Déçu, il gardait néanmoins le secret espoir d’en finir un jour. Malheureusement, des chevaux au galop l’obligèrent à se réfugier dans une auberge, où il se heurta au fils du baron. Son désir de tuer le baron l’incita à suivre le jeune homme au château de Courbance, afin d’y offrir ses services.
Au moment de leur départ, la Damoiselle de Turquoise, promise de son hôte, s’invita dans la caravane. Sa liste de doléances était pleine et tous perdirent patience. Heureusement Aurore y mit un terme.
Le forgeron fut pris de stupeur en apprenant de la bouche de la baronne que le jeune baron n’était autre que son propre fils.
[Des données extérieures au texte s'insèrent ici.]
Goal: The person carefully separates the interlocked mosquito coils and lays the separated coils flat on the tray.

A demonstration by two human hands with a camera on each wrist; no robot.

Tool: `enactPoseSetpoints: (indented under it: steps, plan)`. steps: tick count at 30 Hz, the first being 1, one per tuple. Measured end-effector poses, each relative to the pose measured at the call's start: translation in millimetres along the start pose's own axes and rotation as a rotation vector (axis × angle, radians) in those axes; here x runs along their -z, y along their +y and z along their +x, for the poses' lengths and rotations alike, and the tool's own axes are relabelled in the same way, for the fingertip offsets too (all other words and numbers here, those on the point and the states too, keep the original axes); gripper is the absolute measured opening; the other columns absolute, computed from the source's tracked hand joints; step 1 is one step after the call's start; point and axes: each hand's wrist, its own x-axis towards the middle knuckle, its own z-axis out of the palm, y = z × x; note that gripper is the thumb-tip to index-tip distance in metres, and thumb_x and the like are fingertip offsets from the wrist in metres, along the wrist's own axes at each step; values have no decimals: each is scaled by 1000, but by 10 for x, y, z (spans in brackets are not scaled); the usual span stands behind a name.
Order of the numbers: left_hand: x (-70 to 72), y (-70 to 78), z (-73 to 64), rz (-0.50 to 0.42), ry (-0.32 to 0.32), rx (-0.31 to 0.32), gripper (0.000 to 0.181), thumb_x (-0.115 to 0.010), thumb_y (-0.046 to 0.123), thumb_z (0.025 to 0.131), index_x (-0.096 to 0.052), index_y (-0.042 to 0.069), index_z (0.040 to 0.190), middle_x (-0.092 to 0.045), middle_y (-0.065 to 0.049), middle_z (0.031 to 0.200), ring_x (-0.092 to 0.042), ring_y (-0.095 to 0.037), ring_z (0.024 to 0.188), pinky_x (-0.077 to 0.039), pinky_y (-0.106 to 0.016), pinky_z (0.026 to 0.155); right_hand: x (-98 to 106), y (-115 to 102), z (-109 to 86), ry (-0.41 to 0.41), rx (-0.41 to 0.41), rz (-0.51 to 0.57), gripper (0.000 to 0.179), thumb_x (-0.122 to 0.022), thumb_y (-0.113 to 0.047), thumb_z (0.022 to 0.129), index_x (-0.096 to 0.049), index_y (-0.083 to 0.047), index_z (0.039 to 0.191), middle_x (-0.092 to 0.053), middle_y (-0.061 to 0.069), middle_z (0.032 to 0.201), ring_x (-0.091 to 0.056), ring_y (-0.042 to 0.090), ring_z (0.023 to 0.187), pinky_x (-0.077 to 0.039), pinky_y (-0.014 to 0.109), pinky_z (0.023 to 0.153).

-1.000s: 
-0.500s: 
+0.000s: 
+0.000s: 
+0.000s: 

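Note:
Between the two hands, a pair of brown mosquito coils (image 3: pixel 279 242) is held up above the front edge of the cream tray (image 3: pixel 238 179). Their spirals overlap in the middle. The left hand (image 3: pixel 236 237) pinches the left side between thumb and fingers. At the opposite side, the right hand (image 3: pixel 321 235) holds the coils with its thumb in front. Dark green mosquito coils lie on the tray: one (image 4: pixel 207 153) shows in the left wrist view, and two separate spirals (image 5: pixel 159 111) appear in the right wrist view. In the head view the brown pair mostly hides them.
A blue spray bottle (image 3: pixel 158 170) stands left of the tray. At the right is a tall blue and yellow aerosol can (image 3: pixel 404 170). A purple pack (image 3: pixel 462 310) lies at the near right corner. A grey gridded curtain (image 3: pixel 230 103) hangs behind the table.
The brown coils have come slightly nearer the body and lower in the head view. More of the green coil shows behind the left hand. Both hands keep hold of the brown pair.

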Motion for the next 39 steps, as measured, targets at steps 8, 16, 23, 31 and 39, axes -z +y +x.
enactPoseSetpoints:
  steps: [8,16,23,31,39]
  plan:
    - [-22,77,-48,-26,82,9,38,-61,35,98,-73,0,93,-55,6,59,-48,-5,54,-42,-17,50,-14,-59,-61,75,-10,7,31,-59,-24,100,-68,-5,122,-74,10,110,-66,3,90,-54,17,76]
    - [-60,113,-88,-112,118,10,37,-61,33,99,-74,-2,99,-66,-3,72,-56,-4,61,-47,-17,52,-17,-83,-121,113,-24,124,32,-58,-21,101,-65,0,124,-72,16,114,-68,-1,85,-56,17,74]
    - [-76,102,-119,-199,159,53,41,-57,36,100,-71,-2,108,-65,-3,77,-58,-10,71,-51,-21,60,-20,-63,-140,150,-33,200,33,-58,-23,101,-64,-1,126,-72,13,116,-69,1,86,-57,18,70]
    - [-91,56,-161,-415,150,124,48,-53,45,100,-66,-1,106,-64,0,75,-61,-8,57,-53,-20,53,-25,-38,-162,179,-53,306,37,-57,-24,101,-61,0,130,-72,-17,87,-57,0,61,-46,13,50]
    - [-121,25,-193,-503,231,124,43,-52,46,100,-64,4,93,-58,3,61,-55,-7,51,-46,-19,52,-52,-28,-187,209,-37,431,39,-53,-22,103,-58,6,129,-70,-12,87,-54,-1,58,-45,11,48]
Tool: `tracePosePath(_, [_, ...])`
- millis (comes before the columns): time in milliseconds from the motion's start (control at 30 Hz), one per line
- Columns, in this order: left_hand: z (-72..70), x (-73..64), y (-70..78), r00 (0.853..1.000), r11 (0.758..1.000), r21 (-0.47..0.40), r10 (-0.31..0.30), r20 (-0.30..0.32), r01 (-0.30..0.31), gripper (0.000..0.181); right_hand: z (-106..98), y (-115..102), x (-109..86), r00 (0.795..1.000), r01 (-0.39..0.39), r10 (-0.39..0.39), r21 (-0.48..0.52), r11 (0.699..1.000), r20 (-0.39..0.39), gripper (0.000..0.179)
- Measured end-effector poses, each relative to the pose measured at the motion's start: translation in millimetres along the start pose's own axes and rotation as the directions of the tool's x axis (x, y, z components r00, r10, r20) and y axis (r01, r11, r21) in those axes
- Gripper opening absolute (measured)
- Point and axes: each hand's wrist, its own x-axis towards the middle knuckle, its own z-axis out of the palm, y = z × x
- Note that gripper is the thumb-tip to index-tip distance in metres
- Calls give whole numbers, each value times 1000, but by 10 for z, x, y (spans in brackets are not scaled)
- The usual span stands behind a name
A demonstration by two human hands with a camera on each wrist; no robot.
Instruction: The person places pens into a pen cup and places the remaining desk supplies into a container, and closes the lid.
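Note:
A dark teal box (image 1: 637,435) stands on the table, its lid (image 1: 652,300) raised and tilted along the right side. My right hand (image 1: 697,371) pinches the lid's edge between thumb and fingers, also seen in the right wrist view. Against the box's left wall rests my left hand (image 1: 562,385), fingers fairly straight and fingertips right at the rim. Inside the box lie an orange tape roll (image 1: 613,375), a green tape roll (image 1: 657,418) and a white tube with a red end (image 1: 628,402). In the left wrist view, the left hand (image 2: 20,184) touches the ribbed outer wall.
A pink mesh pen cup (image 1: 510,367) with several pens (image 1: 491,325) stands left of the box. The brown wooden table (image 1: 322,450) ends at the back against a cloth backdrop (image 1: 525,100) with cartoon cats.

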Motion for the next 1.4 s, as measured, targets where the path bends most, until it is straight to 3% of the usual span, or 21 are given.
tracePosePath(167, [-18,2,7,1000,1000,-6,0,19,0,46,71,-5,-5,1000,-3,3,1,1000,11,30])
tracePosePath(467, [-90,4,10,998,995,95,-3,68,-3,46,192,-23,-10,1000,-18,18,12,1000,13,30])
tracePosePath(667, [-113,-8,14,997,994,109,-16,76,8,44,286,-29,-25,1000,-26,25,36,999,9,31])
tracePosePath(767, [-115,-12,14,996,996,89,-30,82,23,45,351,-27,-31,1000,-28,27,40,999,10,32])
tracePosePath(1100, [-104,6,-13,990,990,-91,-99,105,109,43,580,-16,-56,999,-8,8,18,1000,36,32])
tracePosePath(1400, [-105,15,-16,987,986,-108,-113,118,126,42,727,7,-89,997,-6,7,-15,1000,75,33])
Alors que les fiançailles du jeune baron et de Liselle de Turquoise se profilaient, la baronne reçut un billet urgent lui apprenant la mort de son père, le comte d’Ardoulie, qui lui léguait tous ses biens.
Après d’âpres négociations, Maude de Courbance obtint de son époux la liberté pour son amant forgeron et sa fille Aurore en échange du secret le plus absolu sur l’origine de son héritier.
C’est en recevant les terres de sa mère Maude, qu’Aurore devint comtesse d’Ardoulie et que ses aventures débutèrent.
Repoussant l’idée saugrenue de vous imposer la fin tragique de mon histoire de ferronnerie, je vous laisse en imaginer la chute. Donc pas de catastrophe au programme, ni de suite alambiquée.